Wednesday, 4 February 2015

The Debut Author Series: Rebecca Colby

The Learning Curve - Insights from Debut Authors 


Nicky Schmidt

For many the road to publication is long and fraught. For others, a publishing deal comes relatively easily. Those who are still trudging the path may find it hard to imagine what it’s like to be a debut author, and authors with a few books to their name may only dimly recall the original experience.


So what is it like? Does life change? Do dreams become reality and with a deal to your name does it all become plain sailing? And what is the process from slushpile to contract to published novel actually like? I asked debut Picture Book  author, Rebecca Colby, about her journey to publication. 

From the time you first started writing, how long did it take to get a publishing deal? 

I’ve always aspired to write a book, but it wasn’t until after my first child was born and I rediscovered children’s books that I started writing in earnest. Like many people before me, I picked up a picture book and thought, “I could write one of these. It’ll be easy.” I wrongly presumed I’d be published in no time. 

But, of course, it wasn’t easy. In fact, it’s actually pretty hard to develop a good story with a beginning, middle and end in less than 500 words.
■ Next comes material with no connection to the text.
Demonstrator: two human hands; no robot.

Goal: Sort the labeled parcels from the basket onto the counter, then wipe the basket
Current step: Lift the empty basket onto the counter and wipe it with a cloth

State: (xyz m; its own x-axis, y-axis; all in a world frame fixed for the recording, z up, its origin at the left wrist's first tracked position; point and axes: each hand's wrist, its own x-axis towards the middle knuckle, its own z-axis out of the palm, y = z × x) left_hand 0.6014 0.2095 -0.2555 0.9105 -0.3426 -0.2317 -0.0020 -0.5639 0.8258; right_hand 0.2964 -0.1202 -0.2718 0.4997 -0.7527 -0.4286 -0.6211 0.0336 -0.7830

However, that didn’t stop me from writing lots of bad stories. I even sent one to the illustrator, Korky Paul, after reading on his website that he was taking commissions. Talk about being an overly-confident beginner! 

My first book didn’t sell until seven years later. So writing picture books wasn’t exactly the quick path to publishing that I thought it would be! 
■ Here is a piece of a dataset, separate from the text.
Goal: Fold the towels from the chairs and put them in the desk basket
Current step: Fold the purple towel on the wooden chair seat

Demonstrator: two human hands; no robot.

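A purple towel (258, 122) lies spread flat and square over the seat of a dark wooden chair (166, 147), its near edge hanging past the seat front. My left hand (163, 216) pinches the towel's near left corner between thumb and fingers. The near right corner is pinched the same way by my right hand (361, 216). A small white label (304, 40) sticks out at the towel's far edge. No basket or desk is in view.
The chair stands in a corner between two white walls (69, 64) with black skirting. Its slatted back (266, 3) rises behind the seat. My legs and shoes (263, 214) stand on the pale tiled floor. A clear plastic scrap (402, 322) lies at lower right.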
It is said that writers have to be persevering and have a tough skin – did you find you grew in endurance and perseverance? Did you ever think about giving up? What made you keep going? 

My skin toughened up early on, and I plastered my writing area with motivational quotes. But despite my determination to succeed, there was some time in 2012-13 when I thought about hanging my hat up. I’d lost my job working in libraries and was retraining as a primary teacher. The course studies had taken over my life and after yet another rejection, I decided I didn’t have the time or energy anymore to get up at 5am to write and send out submissions. I wasn’t planning to give up as much as take a couple of years off. 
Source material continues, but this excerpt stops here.